EXERCISE:
Every line holding the word "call" should be copied from the material.

• • •

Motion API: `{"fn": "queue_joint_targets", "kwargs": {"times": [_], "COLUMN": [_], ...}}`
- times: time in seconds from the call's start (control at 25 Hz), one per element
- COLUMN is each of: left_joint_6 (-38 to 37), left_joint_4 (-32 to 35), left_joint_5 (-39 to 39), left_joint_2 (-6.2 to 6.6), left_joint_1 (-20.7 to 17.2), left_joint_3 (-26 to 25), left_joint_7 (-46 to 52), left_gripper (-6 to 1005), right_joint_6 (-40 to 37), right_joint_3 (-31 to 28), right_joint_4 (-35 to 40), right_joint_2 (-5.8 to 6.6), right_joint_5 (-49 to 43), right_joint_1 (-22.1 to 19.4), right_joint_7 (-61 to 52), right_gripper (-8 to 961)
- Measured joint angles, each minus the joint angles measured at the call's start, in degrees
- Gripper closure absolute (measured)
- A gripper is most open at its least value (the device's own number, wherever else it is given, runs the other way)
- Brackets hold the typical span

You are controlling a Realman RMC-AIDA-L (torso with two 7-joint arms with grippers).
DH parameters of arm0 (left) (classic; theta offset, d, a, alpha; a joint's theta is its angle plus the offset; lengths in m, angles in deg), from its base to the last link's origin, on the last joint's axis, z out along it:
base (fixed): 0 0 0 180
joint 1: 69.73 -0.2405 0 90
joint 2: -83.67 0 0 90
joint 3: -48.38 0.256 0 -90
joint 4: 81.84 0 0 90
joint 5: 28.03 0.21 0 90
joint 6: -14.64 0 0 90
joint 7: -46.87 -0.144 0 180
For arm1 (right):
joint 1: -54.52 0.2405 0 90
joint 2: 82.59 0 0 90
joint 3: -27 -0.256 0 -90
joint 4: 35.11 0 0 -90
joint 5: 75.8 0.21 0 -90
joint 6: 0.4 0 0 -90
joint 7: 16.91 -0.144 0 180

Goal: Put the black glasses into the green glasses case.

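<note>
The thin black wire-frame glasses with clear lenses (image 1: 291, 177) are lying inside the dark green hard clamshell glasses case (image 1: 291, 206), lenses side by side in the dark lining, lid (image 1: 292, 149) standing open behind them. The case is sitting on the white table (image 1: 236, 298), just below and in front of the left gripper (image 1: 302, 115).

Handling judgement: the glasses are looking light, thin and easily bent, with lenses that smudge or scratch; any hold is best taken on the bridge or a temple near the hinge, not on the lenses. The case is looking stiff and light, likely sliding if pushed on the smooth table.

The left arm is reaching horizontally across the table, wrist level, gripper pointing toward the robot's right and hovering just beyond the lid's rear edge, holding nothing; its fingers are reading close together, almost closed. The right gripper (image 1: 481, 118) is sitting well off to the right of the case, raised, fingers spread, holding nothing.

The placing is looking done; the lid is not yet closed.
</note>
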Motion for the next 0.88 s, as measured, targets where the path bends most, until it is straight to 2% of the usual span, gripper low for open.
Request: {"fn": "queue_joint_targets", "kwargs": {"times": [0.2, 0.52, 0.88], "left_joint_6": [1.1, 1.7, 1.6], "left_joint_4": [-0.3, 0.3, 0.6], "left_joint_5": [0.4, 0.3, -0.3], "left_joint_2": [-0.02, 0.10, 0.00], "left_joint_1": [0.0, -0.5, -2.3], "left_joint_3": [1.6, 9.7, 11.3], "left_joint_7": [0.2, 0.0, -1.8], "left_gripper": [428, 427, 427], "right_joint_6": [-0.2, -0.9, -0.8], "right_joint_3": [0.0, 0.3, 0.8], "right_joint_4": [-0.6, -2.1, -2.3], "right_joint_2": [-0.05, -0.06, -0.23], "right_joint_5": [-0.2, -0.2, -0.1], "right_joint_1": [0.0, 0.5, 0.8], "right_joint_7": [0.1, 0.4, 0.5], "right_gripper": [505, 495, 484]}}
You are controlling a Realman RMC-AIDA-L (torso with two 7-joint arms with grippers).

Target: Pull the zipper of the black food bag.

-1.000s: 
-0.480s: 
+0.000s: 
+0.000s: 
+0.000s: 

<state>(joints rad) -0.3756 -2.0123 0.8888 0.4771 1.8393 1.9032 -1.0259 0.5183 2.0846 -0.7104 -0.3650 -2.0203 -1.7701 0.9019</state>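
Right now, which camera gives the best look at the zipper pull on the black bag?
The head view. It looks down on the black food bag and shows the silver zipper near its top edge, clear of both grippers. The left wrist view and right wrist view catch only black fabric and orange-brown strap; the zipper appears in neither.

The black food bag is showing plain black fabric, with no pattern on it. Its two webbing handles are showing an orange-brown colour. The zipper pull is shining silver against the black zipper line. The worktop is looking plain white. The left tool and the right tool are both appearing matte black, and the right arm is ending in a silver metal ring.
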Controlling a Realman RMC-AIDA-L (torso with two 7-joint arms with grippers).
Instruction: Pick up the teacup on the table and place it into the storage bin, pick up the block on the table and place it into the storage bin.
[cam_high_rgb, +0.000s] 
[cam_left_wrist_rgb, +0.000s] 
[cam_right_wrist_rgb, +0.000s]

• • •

RESULT FOR THIS TASK:
- times: time in seconds from the call's start (control at 25 Hz), one per element
- Measured joint angles, each minus the joint angles measured at the call's start, in degrees

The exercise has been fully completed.